Didn't watch the whole movie, but it seems like normal play. Dogs growl when they play. I would plan on doing crate and rotate with them as they get older. Dog aggression is very common in this breed.


----------



## d0r1en0 (Feb 3, 2011)

ok cool. They both are being crate trained now, and we seperate them. I dont leave them alone by themselves, only time they get to play, is if im there to watch. hopefully they can grow up and be best friends. when i brought dolce home, our chihu Ivy sat and watched her sleep all night, as if she was proctecting her.


----------



## aus_staffy (Nov 10, 2009)

That's the best way to do it. Just keep that up and you should be fine. Don't feed them together either.


----------



## d0r1en0 (Feb 3, 2011)

aus_staffy said:


> That's the best way to do it. Just keep that up and you should be fine. Don't feed them together either.

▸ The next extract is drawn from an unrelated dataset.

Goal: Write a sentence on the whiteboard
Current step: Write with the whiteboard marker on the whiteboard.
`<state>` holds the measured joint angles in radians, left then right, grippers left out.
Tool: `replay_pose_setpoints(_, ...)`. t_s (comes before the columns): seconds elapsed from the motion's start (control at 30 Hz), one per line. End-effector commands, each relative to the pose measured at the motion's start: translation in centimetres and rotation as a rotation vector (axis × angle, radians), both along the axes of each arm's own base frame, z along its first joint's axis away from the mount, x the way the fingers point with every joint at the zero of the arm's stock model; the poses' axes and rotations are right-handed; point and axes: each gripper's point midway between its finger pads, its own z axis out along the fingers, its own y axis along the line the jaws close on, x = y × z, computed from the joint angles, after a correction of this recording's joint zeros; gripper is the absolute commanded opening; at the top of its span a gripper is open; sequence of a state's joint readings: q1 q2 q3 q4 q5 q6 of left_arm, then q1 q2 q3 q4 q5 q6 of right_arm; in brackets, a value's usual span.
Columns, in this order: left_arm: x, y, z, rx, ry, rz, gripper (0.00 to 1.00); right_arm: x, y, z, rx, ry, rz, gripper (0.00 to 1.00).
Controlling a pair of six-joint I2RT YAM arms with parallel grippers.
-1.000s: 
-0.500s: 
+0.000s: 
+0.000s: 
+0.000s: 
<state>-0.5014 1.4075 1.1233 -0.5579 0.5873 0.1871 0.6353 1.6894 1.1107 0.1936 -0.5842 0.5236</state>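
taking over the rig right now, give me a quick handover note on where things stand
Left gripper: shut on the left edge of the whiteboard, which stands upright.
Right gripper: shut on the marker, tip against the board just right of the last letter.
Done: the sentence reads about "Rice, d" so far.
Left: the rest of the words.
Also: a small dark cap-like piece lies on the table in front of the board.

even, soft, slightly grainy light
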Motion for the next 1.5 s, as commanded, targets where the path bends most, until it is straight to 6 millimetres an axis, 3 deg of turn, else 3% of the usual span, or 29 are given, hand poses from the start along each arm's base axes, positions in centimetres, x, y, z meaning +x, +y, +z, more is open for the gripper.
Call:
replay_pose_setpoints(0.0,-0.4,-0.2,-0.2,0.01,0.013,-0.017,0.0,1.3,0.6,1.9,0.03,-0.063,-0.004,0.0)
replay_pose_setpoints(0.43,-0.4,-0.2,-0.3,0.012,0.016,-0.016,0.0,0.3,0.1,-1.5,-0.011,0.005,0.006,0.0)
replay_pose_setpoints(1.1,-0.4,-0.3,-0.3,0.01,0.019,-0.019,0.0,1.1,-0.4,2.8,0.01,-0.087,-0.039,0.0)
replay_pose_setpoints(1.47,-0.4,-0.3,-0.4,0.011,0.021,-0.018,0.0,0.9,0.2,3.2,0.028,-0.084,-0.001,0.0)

yea, i learned the feeding quick. Dolce would just hog all the food, no agression, just her big head, wouldnt let Ivy get any food.


----------



## dixieland (Aug 14, 2009)

Just be cautious with the playing.All it would take from your dog when it's older is one bite to the little one to end it's life.


----------



## k8nkane (Jul 9, 2010)

Because of the size difference, I would encourage Dolce as she gets older to lay down when playing with your chi.

I had a corgi pup (4lbs) that my boy (50lbs) loved to play with. When he tried to stand up and play with her (like with the tug rope, etc), he always used to trip over her on accident or step on her paw, etc. Just because he was a big goof and klutzy and he doesn't always know where all his paws are.

Eventually he got the hang of laying down and playing bitey-face with the pup.

Watching the movie, at ~1:38 or so, there was yelping where you should have separated them. That yelping actually made my boy lift his head up from a dead sleep and look around. If one of them yelps like that, no matter who it is, play time is over. It doesn't get to continue. They especially need to learn boundaries and rules when playing with each other and they both need to learn that if they bite so hard the other yelps, the fun stops. Otherwise, fights could happen.

Make sure when you notice one is done playing, you stop play, which you actually did really well at the end.


----------



## Eric (Oct 21, 2010)

Very cute puppies!! 

Ok, The growling that I heard during the video is normal. Its a total play growl and what I learned from a dog trainer who specializes in our breed, is that its similar to laughing. They are having a good time and encouraging each other to play and letting them know. My old amstaff/pit mix used to do those same growls whenever we would play tug, and my 10 month old pit bull now, isn't all that vocal when playing. But yeah, those growls aren't aggressive growls and you'll learn to hear a difference in the tones your pups give off.

Like Kate said, at the 1:38 mark, there should have been a small timeout after the yelp. I would also have made a break in the playtime at 2:25 when Dolce grabbed Ivy's neck and did the 3 shakes. I say that because like what was said before, when she is older, she will be so much bigger than Ivy and I would hate for her to accidentally hurt her if she were to do the same move. Good job at calling the final timeout for being too rough 

One last suggestion, whenever you have playtime with them, every few minutes break them up. Not long, maybe 30 seconds or a minute. It'll just give them a short time to cool down again and to show them that you're in charge of playtime. Do the same thing if either of them isn't playing nicely and give them a short time out. 

Hope it helps and good luck raising 2 puppies at once  They're adorable!


----------